The notion of a home and, by extension, community has grown strained in the 21st century. Several factors, not all deliberate, can sabotage a home’s sense of comfort and, in turn, pollute a community. Additionally, as we grow more disconnected from the notion of a neighborhood as something worth cultivating, we gradually become pariahs only associated by proximity.

“Being a community means interacting and actually growing to know the people around you,” Huskerson said. “It’s about caring for what’s going on in each other’s lives and being there if some needs help. A close friend of mine was sick last year, and there was a team of eight families checking in on her and helping care for her daughter until she got well.
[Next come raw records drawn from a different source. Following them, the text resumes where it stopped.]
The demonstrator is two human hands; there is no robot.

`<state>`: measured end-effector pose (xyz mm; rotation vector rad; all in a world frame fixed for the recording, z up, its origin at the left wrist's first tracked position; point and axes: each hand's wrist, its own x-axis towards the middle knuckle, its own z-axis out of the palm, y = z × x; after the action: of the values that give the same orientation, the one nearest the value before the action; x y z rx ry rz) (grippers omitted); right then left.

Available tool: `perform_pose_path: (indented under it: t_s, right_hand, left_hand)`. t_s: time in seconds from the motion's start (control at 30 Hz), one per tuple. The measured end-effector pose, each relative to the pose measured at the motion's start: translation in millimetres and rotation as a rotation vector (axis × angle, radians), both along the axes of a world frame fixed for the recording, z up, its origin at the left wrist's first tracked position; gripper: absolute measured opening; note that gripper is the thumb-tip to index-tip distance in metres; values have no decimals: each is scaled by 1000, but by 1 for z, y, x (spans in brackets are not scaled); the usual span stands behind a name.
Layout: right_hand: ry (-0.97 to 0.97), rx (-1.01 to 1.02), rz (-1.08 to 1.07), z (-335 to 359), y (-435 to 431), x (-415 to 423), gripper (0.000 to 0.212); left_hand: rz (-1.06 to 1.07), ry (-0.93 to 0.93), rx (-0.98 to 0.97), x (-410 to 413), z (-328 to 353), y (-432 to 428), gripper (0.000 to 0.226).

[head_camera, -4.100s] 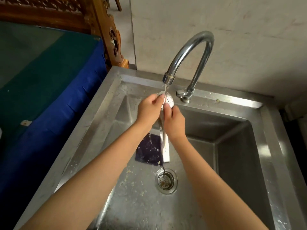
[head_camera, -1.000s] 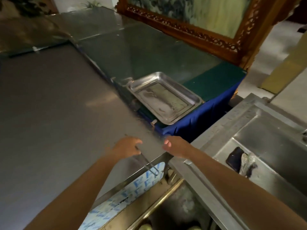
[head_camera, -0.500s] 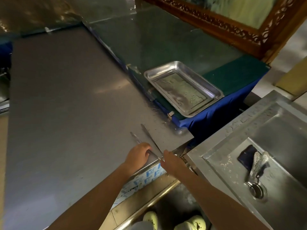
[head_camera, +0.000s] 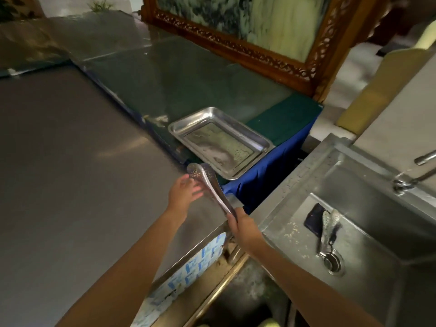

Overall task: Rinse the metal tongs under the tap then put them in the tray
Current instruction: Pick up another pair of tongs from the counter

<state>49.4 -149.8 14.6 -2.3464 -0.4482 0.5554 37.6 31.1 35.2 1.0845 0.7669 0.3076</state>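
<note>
My right hand (head_camera: 243,226) grips the handle end of a pair of metal tongs (head_camera: 210,184), whose perforated spoon-shaped heads point up and away toward the tray. My left hand (head_camera: 185,191) is beside the tongs' heads with fingers spread, close to or touching them. The steel tray (head_camera: 259,141) sits just beyond, on the green-covered table, with nothing in it but a wet sheen. A second pair of tongs (head_camera: 329,226) lies in the sink (head_camera: 295,185) on a dark cloth (head_camera: 312,217), near the drain. The tap (head_camera: 415,177) is at the right edge.
A large steel counter (head_camera: 70,173) spreads out to the left. Blue cloth (head_camera: 266,178) hangs between the table and the sink. A carved wooden frame (head_camera: 247,53) stands behind the table. The drain (head_camera: 333,263) is at the sink's near side.
The tongs were lifted off the steel counter's corner and now point toward the tray in my right hand. My left hand let go and opened. Earlier, tongs were rinsed under the tap.
</note>
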Motion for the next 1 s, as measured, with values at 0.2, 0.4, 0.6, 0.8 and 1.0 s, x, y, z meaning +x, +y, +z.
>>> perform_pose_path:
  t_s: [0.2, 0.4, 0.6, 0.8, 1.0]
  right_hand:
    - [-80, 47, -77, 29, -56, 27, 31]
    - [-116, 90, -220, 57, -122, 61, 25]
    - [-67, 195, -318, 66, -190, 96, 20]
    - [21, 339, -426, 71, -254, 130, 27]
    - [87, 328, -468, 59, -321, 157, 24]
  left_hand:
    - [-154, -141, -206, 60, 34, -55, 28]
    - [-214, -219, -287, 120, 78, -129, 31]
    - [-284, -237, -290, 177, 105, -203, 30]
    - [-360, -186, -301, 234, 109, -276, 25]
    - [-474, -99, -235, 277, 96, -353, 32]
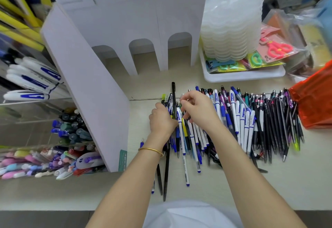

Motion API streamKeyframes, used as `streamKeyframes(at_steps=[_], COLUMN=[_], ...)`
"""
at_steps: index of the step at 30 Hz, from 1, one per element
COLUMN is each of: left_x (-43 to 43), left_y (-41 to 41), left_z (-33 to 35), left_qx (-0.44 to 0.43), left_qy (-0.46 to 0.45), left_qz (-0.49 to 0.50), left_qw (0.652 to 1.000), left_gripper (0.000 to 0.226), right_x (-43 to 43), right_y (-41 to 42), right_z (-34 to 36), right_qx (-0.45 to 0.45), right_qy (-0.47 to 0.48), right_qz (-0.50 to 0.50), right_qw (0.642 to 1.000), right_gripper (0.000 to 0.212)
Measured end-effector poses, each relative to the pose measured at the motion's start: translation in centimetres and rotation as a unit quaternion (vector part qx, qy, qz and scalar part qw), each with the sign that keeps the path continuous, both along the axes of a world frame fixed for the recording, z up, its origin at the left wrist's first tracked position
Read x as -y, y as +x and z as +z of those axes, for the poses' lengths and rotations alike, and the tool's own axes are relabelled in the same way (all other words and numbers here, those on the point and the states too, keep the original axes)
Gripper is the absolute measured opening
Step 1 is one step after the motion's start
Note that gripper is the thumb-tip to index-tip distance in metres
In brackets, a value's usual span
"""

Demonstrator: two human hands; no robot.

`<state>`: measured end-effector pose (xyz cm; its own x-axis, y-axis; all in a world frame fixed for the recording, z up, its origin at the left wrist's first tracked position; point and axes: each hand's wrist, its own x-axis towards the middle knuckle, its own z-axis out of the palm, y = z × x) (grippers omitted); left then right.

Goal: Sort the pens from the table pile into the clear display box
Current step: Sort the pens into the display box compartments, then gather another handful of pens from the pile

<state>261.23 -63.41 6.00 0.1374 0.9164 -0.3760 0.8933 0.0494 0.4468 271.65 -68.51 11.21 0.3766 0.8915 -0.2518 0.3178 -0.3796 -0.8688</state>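
Two bare hands work at the left end of the pile of pens (251, 120), which lies in a loose row across the pale table (233, 188), tips mostly pointing toward the person.

The left hand (162, 120), with a gold bangle (150, 150) on its wrist, is seen from the back. Its fingers curl over a bundle (179, 120) of white-and-blue and dark pens at the pile's left edge and grip it. The thumb is hidden.

The right hand (197, 109) sits just beside it, fingers bent with the tips down among the same pens. I cannot tell whether it pinches one.

The clear display box (27, 102) stands at the far left, well apart from the pile. Its upper compartment holds white pens with blue lettering. The lower ones hold dark-capped and pastel pens.

A white divider stand (89, 84) rises between the box and the pile.

Behind the pile, a white tray (242, 78) carries a stack of translucent palettes (233, 26) and packets of scissors (276, 48).

An orange pouch (316, 105) touches the pile's right end.
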Motion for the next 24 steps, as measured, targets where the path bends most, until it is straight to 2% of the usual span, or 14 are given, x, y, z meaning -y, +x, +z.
streamKeyframes(at_steps=[8, 16, 24], left_x=[-0.1, -0.1, -0.9], left_y=[0.6, 0.4, -0.6], left_z=[-0.2, 0.2, 0.5], left_qx=[-0.025, -0.034, 0.079], left_qy=[0.039, 0.035, -0.025], left_qz=[0.005, 0.033, 0.073], left_qw=[0.999, 0.998, 0.994], left_gripper=[0.046, 0.051, 0.038], right_x=[0.8, 0.9, 0.9], right_y=[0.7, 0.8, 0.8], right_z=[-0.1, -0.1, -0.1], right_qx=[0.001, 0.006, 0.007], right_qy=[0.000, 0.000, -0.005], right_qz=[-0.024, -0.022, -0.024], right_qw=[1.000, 1.000, 1.000], right_gripper=[0.010, 0.011, 0.011])
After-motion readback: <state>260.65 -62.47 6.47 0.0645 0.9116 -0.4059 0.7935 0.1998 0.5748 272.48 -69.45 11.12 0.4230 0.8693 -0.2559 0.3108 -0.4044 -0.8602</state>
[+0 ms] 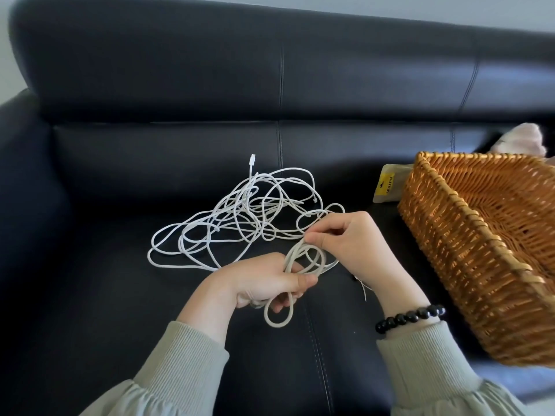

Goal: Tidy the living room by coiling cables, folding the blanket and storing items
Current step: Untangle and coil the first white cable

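A tangle of white cable (240,211) lies on the seat of a dark leather sofa (120,295), one plug end pointing toward the backrest. Near the seat's front, my left hand (264,283) grips a small coil of white cable (303,265), with a loop hanging below the fingers. My right hand (348,238) pinches the top of that coil between thumb and fingers. A black bead bracelet (411,318) sits on my right wrist.
A wicker basket (468,256) stands on the sofa at the right, close to my right arm. Behind its left corner lies a yellow-labelled packet (389,187). Something pink and soft (522,142) shows beyond the basket.
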The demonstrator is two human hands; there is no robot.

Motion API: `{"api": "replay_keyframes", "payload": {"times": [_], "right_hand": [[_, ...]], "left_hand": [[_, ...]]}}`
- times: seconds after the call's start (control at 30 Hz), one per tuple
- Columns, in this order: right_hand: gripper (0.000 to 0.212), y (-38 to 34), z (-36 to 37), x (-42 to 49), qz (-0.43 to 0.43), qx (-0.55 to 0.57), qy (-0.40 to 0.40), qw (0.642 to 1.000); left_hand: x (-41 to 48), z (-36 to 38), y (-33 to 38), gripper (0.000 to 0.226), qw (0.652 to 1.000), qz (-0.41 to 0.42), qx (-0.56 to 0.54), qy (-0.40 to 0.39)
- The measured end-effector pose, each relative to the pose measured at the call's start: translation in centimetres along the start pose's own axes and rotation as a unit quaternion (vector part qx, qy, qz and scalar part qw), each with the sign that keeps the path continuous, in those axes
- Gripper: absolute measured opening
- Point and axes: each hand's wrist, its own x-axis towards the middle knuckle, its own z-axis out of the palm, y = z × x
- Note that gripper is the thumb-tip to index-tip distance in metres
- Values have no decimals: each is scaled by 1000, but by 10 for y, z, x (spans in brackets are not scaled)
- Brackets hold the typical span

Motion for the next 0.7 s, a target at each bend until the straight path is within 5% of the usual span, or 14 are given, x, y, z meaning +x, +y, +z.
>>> {"api": "replay_keyframes", "payload": {"times": [0.33, 0.7], "right_hand": [[17, 4, -10, -2, -16, 38, -100, 994], [18, 5, -3, -1, -43, -72, -73, 994]], "left_hand": [[-6, -5, 1, 38, 999, 28, -30, -16], [-6, -4, 4, 30, 999, -26, 23, -26]]}}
You need a willingness to look out for one another in a neighborhood, not just a place to pull into your driveway, shut your garage and never go back outside.”

However, the process of revitalizing a community cannot without everyone coming together. Just as Mesta Park was resurrected by the Comeback committee, the prosperity of a neighborhood is dependent upon the residents who live there. For Huskerson, diligence and cooperation will always be more meaningful than the dues of a neighborhood association elsewhere. Likewise, upkeep is not a passive affair.

Though a few modern updates have allowed for more comfortable living spaces, the vintage architecture in the community has remained intact. In many ways, Mesta Park and the homes on its holiday tour are an allegory for the city’s past and present.

“Things that are built to be shiny and beautiful and, of course, new are great,” Huskerson said. “But it’s important to reflect on the ideas of the past, like architectural styles and materials. For example, the stained glass you see in a lot of these houses is almost nonexistent in today’s homes. Our homes are certainly not the most energy-efficient, but there’s this spirit here of seeing what’s ahead for OKC while also being respectful of what has come before.”

Through curating homes many would consider antiquated, Mesta Park presents a canvas for imagination. Each of the five homes on the holiday tour includes a guided story, digging deep into the structures’ significance, restoration and past residents. A shuttle provided by Mercedes of OKC will ferry any in need, and refreshments include Elemental Coffee Roasters. 

Homes in the tour are 800 NW 17th St., 517 NW 17th St., 917 NW 19th St., 927 NW 16th St. and 521 NW 16th St. Refreshments are located at 604 NW 18th St.

Ultimately, the holiday tour is an opportunity to reflect on the possibilities of preservation. Homes might not be fully modernized, but the beauty of Mesta Park is undeniable.

“The holiday tour is a great celebration of making certain these houses are preserved,” Huskerson said. “Still, it also celebrates the people who are willing to build upon what was proposed 40 years ago when the Comeback group opted to sincerely revitalize the neighborhood. Now, the people moving in like Tyler and I get to reap the rewards of their work. We are really appreciative of what they’ve done for us.”